There are actually four pressure points for the throat and tonsils – side-by-side on the bottom of each big toe, just below the knuckle. To massage these four points, make a fist and then place the knuckles of the middle and index finger on top of the big toe. Move the wrist back to apply pressure to all four areas simultaneously. Continue for about 30 seconds.

Area #4: Lymph

No, we don’t generally feel lymph congestion or pain, but attention to this area can help speed up recovery from a cold or flu. This is because the lymphatic system is responsible for transporting white blood cells (read: healthy immune system) and eliminating waste – two essential functions for fighting off (and preventing) sickness.

The pressure point for the lymph system is in the webbed area between the bones of the big toe and second toe. To massage this area, use the knuckle of the index finger and apply strong pressure from the base of the toe to the “V” area when the bones meet (roughly 3 inches). Repeat this stroking motion 30 times.

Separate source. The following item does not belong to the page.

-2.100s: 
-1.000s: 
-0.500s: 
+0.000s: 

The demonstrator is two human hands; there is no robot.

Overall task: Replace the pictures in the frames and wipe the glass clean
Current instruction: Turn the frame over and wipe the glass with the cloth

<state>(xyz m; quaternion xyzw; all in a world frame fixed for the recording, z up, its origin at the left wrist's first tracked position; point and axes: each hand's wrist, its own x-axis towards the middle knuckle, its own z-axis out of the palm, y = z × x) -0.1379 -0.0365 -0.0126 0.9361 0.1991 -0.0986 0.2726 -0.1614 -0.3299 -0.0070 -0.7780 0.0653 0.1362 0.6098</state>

Rub these points on both feet four times a day at these times:

– After first waking up

– 1 hour before or after lunch

– End of the workday

– Before going to sleep

Perform this ritual for at least two consecutive days. As symptoms reside, it’s okay to decrease the daily frequency (four times a day down to two, for example). For good measure, stick with the message for a couple days after feeling better.

As always, drink plenty of fluids and get adequate amounts of rest.